There was a protection against a possible attack vector in place back in March, not sure if still stands, but I presume yes.

Worker fetching another worker within the same account: returns error 1101
Worker fetching another worker in different user account: returns 200 OK

The vector could potentially generate a burst attack on a target by doing a chained fetch of workers, and in the last step, a targetted fetch.

Or to avoid a fetch loop.

You will still be billed for that.

50^5 for five steps attack. Purely theorised and not tested.
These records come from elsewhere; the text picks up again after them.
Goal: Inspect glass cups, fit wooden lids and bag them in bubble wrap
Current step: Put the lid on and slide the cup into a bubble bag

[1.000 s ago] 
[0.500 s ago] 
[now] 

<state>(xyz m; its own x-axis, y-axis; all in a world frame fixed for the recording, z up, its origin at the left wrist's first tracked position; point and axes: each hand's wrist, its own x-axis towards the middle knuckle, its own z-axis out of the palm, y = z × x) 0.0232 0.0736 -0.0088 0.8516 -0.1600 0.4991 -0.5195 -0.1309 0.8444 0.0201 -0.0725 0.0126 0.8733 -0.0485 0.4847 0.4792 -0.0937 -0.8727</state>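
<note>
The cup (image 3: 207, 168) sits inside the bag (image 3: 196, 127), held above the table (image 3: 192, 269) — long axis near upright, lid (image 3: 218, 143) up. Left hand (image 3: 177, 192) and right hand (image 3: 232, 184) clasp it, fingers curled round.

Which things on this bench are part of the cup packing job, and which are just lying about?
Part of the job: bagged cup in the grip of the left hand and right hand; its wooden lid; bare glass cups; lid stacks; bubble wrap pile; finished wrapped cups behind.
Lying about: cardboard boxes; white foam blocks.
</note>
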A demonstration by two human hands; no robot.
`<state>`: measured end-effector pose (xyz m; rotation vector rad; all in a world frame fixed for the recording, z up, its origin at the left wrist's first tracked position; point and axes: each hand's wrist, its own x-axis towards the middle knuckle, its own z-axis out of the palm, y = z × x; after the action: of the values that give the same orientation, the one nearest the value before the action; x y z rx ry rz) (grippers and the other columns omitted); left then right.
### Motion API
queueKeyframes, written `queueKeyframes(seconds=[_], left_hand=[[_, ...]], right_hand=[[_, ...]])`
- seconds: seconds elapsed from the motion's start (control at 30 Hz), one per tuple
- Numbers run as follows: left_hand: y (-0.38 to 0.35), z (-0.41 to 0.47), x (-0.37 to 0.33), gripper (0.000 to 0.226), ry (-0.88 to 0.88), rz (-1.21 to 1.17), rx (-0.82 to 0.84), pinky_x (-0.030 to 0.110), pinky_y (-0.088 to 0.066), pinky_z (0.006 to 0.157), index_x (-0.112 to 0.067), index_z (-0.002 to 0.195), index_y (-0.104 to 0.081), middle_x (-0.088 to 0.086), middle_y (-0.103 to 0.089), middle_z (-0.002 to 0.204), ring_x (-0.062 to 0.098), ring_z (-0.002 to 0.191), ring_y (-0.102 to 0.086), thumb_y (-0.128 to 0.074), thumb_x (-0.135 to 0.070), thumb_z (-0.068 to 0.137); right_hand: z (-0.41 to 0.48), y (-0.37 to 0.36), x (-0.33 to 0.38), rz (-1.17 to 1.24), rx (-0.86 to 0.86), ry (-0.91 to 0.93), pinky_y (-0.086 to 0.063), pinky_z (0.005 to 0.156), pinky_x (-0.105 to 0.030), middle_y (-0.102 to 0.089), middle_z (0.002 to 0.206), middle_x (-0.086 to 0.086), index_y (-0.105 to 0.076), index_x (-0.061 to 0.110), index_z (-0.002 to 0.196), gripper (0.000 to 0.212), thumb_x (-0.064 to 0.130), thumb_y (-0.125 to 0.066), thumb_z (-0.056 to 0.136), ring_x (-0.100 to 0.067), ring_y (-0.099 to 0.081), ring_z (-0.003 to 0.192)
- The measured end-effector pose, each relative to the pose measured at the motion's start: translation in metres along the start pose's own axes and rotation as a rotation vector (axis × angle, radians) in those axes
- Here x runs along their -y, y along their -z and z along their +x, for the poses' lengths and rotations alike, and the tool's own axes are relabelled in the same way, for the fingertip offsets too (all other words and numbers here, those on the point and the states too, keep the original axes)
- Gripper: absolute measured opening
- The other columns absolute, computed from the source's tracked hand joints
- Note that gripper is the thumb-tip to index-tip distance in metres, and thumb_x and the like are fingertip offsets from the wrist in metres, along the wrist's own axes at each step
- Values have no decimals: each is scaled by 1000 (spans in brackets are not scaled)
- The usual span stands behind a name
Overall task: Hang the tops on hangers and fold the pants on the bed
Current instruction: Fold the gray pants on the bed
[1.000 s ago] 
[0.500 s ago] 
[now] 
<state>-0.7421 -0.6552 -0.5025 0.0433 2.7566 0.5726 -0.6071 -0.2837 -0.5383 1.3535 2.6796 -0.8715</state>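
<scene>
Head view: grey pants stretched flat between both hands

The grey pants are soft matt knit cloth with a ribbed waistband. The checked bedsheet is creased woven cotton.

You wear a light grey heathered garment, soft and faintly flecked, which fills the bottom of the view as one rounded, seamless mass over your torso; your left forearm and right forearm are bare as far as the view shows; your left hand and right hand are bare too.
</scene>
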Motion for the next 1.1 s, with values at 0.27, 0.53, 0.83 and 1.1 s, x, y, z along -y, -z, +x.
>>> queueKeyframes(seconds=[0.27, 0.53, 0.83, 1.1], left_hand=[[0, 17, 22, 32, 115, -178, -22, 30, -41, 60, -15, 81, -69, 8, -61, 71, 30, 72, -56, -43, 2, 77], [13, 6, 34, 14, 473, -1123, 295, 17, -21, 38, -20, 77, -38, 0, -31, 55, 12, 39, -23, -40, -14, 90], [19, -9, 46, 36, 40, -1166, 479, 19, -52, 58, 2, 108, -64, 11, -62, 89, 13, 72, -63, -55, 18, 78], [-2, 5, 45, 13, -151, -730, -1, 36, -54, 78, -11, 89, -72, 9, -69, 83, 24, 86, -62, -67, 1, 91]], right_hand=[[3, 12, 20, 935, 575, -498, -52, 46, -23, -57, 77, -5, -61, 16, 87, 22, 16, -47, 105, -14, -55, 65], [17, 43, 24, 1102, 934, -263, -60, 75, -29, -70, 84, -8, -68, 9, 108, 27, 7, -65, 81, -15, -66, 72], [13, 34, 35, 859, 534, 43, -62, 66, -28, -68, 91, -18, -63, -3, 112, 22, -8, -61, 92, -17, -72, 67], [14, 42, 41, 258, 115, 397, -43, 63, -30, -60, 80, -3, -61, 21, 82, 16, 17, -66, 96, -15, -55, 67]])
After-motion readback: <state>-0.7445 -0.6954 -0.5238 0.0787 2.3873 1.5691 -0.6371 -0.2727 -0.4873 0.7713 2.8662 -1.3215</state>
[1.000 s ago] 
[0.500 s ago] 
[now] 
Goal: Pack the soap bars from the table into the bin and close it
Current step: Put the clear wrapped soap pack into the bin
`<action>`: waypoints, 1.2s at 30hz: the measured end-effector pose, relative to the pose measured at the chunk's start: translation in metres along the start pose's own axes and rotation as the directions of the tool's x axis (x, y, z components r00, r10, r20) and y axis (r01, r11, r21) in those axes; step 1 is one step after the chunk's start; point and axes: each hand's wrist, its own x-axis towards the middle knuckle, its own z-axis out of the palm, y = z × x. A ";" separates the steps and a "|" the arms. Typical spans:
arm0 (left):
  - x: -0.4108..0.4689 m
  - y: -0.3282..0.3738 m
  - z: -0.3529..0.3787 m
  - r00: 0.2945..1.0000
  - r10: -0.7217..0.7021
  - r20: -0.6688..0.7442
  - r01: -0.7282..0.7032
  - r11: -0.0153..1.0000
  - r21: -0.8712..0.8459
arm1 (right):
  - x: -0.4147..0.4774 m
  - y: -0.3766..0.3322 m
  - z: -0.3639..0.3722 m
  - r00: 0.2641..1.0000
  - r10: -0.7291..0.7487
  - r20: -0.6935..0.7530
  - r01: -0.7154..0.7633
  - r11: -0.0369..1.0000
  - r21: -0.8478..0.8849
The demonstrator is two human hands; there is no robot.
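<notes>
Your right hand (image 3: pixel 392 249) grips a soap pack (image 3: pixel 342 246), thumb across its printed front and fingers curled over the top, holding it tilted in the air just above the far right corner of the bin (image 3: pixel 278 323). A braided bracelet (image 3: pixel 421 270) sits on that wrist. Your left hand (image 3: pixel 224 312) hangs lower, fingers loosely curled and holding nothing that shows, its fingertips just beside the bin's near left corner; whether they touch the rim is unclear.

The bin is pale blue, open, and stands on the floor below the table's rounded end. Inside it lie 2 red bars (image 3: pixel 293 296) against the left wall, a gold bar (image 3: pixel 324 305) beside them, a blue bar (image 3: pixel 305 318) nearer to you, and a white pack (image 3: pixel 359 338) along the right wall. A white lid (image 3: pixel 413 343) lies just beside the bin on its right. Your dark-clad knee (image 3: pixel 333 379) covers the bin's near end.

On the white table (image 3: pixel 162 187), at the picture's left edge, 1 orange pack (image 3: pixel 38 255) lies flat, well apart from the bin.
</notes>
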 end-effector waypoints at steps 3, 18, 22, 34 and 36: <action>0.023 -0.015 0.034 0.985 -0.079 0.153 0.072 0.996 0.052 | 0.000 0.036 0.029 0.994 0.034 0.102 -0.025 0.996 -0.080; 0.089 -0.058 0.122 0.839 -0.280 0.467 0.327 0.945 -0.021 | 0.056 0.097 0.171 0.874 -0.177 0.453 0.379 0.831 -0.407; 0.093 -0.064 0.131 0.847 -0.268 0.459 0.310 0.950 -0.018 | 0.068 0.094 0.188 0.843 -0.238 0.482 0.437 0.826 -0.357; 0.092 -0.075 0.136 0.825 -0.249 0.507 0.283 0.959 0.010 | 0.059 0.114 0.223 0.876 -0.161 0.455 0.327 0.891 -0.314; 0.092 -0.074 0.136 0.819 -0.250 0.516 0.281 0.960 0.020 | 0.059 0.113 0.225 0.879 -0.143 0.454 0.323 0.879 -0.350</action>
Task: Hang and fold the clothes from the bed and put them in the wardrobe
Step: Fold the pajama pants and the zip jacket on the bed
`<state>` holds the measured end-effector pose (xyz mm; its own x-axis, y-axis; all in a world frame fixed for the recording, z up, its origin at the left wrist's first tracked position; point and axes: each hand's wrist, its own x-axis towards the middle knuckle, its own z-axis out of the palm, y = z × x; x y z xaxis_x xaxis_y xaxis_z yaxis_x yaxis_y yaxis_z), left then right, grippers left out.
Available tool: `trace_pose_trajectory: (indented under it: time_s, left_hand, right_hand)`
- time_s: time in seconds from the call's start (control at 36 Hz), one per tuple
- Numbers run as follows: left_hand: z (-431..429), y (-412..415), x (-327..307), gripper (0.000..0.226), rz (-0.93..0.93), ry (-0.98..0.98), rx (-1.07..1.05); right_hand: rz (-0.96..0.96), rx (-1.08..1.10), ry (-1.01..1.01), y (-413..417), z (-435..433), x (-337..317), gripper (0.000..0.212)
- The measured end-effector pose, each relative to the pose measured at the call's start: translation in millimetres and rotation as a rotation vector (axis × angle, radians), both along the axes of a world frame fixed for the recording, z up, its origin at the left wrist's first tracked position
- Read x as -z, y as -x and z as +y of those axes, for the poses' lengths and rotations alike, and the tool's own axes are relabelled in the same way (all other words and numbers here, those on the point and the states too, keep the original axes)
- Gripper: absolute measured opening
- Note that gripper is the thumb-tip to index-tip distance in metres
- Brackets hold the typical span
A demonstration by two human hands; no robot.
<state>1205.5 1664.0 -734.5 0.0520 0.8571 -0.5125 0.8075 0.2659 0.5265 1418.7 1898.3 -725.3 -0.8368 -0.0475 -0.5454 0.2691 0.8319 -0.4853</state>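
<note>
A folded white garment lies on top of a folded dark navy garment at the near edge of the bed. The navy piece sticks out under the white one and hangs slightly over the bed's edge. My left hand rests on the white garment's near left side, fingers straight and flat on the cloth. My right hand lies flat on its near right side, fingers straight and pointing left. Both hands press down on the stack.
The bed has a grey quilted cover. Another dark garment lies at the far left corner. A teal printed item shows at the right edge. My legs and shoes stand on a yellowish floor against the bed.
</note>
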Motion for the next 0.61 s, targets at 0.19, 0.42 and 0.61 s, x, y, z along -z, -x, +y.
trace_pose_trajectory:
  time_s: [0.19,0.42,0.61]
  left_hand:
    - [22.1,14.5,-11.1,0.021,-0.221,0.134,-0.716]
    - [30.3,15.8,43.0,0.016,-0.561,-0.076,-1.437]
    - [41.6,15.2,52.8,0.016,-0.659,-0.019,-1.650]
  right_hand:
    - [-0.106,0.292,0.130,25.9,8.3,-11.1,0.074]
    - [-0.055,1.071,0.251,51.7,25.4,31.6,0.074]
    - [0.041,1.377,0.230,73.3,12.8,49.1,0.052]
@harris can you help out with this one?

2 Likes

Hi @hero, @adaptive,

Regarding @hero’s original problem statement: it’s not clear to me whether the workers in question are part of the same zone or not. If they’re on the same zone, then the first worker’s subrequest would go to the “origin”, which doesn’t exist for workers.dev, explaining the 522 error. If they’re on different zones, then the first worker’s subrequest would invoke the second worker, and so we’d need to know what that worker’s behavior is, and how its origin, if any, is configured.

Regarding worker composition (one worker invoking another worker): such request chaining isn’t possible on same-zone subrequests. Instead, we always send those to the origin. This limitation is in place to resolve an ambiguity: how do we know that a subrequest is “trusted” and should be sent directly to the origin, versus “untrusted” and should go in the front door, running all Cloudflare features (including Workers) from the start? (Note that this ambiguity doesn’t exist for cross-zone subrequests: such subrequests are obviously untrusted from the perspective of the other zone.)

For example, consider a worker which just modifies request URL paths, and is deployed on *example.com/*. Should its subrequests go to the origin, or to itself? It may actually have a legitimate recursive design, with a base case that should eventually go to the origin. But how do we know the difference between that base case and the general case?

One possibility might be to require users to explicitly disable workers on their routes that should pass through to the origin, and make recursion be the default. This would make worker configuration painfully complex – essentially broken by default – and does not address the more general question of what other Cloudflare features we should run.

Another possibility might be a policy of only allowing worker composition involving more than 1 worker script. This, too, feels like a footgun: we would have no way of expressing whether a user actually intends for two workers to interact like this or not.

Instead, it seems that we need some sort of support in the Fetch API itself to indicate whether a subrequest should be considered “trusted” and go to the origin, or “untrusted”, and go in the front door, running all Cloudflare features, including Workers. We’ve made progress on designing such a system internally, but it’s slow going.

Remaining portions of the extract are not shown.